Proceedings of Online school on Fundamentals of Semiconductive Quantum Dots (QDsSCHOOL)
DOI: https://doi.org/10.29363/nanoge.qdsschool.2021.013
Publication date: 30th April 2021
While experimental protocols aimed at the synthesis and characterization of colloidal semiconductor nanocrystals are now well established, theoretical calculations of the same materials still present many challenges. Some of these are: (1) the compromise in the size of the modelled systems, which have to be large enough to avoid too strong quantum confinement effects but small enough to be described computationally; (2) the construction of a nanocrystal model system that represent closely that found in the experiment, and (3) the possibility of adding surface ligands that increase dramatically the computational requirements.

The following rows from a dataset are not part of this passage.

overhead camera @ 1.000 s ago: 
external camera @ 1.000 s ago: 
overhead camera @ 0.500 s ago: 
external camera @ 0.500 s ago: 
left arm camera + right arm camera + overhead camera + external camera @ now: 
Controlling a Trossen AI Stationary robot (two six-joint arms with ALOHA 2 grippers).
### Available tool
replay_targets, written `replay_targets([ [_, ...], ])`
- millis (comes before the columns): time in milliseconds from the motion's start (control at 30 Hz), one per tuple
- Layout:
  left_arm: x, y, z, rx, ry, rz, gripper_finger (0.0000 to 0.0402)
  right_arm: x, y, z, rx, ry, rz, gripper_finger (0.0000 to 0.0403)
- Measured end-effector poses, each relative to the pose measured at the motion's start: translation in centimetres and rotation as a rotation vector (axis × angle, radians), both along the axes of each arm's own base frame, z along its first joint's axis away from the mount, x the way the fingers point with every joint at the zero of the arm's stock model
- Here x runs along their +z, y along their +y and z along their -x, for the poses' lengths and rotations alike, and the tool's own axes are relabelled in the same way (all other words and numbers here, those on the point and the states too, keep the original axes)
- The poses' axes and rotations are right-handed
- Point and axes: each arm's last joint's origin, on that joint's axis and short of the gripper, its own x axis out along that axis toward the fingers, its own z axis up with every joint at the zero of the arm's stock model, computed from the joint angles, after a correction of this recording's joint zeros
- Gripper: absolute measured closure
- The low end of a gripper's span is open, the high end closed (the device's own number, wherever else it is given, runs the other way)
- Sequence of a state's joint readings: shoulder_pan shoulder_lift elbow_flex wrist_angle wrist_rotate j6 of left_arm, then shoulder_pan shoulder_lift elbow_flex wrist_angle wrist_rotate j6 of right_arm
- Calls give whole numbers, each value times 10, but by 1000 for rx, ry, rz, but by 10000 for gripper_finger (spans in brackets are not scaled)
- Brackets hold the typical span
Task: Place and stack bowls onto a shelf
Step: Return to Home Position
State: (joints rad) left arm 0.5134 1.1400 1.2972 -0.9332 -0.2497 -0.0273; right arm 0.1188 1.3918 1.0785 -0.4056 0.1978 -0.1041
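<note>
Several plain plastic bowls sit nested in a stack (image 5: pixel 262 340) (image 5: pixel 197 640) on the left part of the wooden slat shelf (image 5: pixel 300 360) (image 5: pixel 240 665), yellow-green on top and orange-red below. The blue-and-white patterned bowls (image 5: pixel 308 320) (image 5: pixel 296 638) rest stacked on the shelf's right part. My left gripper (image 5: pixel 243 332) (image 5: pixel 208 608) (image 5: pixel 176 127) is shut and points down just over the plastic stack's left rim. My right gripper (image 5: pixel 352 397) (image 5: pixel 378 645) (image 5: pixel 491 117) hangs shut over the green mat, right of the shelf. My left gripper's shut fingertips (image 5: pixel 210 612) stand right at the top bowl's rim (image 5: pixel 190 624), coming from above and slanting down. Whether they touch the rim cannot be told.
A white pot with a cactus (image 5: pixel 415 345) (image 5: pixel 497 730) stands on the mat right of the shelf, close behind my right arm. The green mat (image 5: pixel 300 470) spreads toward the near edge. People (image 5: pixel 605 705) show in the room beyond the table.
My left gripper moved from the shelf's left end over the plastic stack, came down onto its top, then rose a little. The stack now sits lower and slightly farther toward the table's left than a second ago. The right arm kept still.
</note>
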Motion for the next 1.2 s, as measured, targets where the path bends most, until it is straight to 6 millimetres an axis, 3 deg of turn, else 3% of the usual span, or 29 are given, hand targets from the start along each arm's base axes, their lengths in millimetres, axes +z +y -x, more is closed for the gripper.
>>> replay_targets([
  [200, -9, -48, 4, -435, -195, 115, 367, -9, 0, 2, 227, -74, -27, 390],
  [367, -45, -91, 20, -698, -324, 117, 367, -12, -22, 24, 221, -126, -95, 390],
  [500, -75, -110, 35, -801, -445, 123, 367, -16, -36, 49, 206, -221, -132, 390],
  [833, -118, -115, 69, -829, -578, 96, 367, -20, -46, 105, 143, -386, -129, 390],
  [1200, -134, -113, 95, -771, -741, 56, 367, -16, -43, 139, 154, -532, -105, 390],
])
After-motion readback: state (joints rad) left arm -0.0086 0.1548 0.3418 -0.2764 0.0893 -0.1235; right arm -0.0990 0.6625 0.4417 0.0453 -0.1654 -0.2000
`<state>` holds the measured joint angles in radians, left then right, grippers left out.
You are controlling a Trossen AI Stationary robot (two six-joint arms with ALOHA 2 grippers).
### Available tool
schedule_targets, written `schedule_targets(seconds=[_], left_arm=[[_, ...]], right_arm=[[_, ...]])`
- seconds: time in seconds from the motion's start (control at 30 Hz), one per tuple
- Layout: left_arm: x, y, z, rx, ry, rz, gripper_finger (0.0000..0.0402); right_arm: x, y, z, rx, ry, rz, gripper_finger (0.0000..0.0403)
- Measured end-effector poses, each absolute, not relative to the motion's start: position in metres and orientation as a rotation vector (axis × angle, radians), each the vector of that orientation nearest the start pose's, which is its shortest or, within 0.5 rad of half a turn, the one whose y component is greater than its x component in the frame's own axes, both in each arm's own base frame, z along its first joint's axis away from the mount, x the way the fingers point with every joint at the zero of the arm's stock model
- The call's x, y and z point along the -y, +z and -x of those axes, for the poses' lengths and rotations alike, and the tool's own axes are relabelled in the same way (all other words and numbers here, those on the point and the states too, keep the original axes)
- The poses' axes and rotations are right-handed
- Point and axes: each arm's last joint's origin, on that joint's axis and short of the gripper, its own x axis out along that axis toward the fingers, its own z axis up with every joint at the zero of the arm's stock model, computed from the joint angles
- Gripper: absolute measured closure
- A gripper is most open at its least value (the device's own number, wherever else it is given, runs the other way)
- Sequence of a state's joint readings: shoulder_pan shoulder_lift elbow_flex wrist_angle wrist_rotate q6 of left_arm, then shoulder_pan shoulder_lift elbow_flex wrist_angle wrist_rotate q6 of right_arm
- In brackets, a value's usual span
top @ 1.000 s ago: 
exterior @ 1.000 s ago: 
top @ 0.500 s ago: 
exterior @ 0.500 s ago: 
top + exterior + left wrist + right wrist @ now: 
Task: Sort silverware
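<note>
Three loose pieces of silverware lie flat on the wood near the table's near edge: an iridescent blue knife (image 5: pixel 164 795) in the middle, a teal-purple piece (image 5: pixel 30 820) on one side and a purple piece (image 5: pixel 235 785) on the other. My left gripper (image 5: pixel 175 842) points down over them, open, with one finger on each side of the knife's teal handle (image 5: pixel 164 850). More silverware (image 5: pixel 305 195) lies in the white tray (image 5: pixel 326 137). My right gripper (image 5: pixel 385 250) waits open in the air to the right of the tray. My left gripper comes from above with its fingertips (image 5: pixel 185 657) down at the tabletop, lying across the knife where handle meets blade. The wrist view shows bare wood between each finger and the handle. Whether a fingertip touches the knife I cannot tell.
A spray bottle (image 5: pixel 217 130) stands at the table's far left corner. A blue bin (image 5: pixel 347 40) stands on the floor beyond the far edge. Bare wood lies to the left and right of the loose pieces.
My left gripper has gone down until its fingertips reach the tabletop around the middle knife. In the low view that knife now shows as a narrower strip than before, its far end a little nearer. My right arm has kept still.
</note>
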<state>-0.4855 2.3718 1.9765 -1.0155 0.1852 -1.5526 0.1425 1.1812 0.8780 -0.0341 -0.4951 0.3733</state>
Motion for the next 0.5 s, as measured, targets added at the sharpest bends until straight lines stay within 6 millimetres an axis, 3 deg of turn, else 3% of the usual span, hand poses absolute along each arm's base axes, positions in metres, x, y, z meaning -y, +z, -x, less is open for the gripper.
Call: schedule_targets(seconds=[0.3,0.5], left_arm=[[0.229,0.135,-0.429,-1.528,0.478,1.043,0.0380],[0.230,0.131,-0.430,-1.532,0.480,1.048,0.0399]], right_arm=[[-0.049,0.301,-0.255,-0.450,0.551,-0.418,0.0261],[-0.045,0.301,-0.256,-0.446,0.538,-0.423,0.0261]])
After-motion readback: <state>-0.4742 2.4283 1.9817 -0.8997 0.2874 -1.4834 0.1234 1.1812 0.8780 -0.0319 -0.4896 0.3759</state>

A successful methodology to tackle some of the above issues is Density Functional Theory (DFT), which scales cubically with the number of atoms, but that in recent years was capable to provide important insights in the electronic structure and geometry of several colloidal nanocrystals of up to 3nm in size. However, a strong limitation of DFT is the high computational cost, which prevent on the one hand the inclusion of solvent and ligand molecules as in the experiments and on the other, performing long timescale simulations to study rare events like ligand binding at the surface, trap formation rates and phonon induced non-radiative quenching. To address these chemico-physical processes, the field moved to computationally cheaper alternatives such as those based on classical force fields. These methods however have also important drawbacks, such as the development of accurate force-field parameters and more importantly the lack of information on the electronic structure of the material studied. In this framework, novel machine-learning techniques are poised to bridge the gap between DFT and classical force fields to enable DFT quality simulations on colloidal nanocrystals also for long timescale events.
In this talk I will therefore discuss the most important achievements obtained in the semiconductor nanocrystal field by theoretical methodologies and an outlook of future developments.